哀れなボルヴィーザー(ファスビンダー)、アテネフランセ
人物たちは皆、理性の皮を剥がされた欲望むき出しの人間たちで、全員が徹底的に醜悪に描かれている。小市民的幸福を求めているらしい主人公も矮小化され、戯画化され、グロテスクでまったく同情できない。主人公の駅長服姿や帽子がゴーゴリの人物のような滑稽さを強調し、着替える姿、ベッドシーン、食べる姿、飲んだ後の様子は醜く、ことを荒立てられない気弱さはひたすら卑屈。妻への愛は純粋とも言えるのだが、それがまったく美しくないことで、通俗的な夫婦愛というもの自体が風刺の対象になっている。主人公の愛は、幼児がそのまま大きくなった自他の区別のないグロテスクな自己愛と性欲と通俗的で保身的な家族の観念の集合でしかない。指をしゃぶりながら寝る姿とそれをみて妻が泣く場面がそれを表している。
その妻も醜悪さにおいては同様で、責められるべきは自分のはずが、ヒステリー起こして逆に夫を責め立てるさまやラブシーンなど本当に醜い。肉屋と共謀して噂を流した人々を訴え、夫に証言させるあたりは強烈。
主人公の部下への対応は、他の場合がほとんど弱気なのと対照的で、ヒステリックでひどいが、その部下の二人組もどっこいどっこいの下品な笑い声の覗き屋たち。噂を流す町の人々も同様。ウドキアーの美容師が気持ち悪くて、もっと見たかった。
ラストがあっさりしているのも変な余韻を残していい。世間に対する主人公の弱さ。
フレーム内のフレームとして、窓枠や鏡、ドア、柱や壁の一部などが徹底的に使われ、ときおり、それが鏡の映像だとはわからなくなったりして、人物が鏡の中から出てくるように見えたり、別の世界に入っていくように見えたりして、ふいに現実感があいまいになる。
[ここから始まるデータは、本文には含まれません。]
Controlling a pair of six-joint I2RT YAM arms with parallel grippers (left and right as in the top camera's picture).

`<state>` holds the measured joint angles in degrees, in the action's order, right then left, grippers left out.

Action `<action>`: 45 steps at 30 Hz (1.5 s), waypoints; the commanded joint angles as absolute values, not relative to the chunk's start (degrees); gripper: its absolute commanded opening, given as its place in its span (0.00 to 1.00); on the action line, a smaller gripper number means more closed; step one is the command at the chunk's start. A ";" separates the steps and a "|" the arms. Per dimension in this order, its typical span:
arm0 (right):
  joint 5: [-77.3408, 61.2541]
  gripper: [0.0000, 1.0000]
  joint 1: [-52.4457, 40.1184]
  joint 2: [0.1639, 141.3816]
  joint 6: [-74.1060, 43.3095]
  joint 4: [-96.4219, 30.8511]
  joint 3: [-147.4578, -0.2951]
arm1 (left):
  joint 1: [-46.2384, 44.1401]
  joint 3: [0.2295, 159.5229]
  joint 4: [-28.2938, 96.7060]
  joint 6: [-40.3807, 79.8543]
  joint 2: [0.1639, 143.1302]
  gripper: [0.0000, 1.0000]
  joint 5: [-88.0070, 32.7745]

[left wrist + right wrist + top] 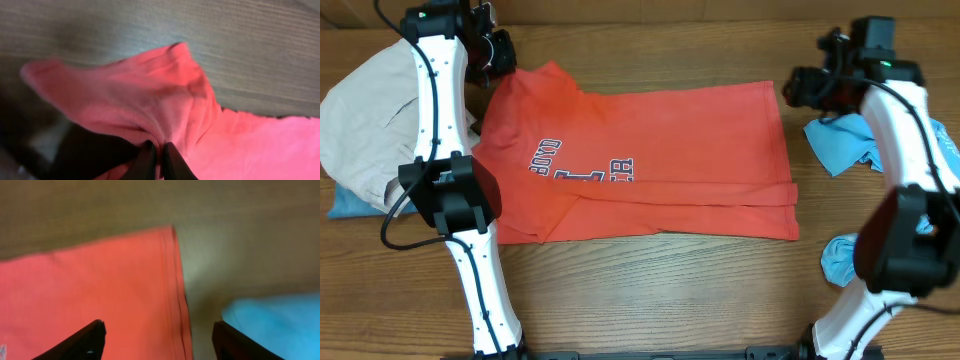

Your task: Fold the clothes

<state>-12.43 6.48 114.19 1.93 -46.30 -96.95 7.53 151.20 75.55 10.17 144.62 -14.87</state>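
Note:
The red-orange T-shirt (650, 160) lies spread on the table, lettering up, its lower part folded over. My left gripper (500, 55) is at its far left sleeve. In the left wrist view the jaws (159, 155) are shut on a pinch of the red cloth (150, 95). My right gripper (800, 88) hovers open over the shirt's far right corner; its fingers (159, 335) straddle the hem (175, 280), empty. The sky-blue shirt (845, 140) lies crumpled at the right and shows in the right wrist view (280, 325).
Beige trousers (365, 120) lie piled at the left, with a blue garment edge (345, 205) under them. Another light-blue bunch (840, 260) lies by the right arm's base. The table (670, 290) is bare wood in front.

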 commanded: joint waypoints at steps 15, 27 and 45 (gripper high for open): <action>-13.87 0.71 5.08 134.63 3.03 -24.08 -100.09 | 6.52 152.07 79.07 10.50 143.02 0.09 -14.39; -14.24 0.57 2.33 135.81 3.05 -22.55 -100.09 | 6.31 152.07 79.24 10.52 143.02 0.10 -14.39; -0.03 0.16 3.20 135.68 -6.24 -27.00 -101.73 | 6.37 152.09 80.38 10.46 143.02 0.06 -14.41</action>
室内シーンが多いのに、カットを割らずにパンと移動撮影で、役者を厳密に動かして、ワンカット内に意図的な構図が続けざまに出てくるようにしているのは、大変だっただろうと思う。役者の動きに限定があるために不自然に見えることが多々あるが、それが演劇っぽい感じで悪くないと思う。
ファスビンダーの世間に対する悪意と風刺の激しさにめまいがして、薄暗ーい気持ちになる。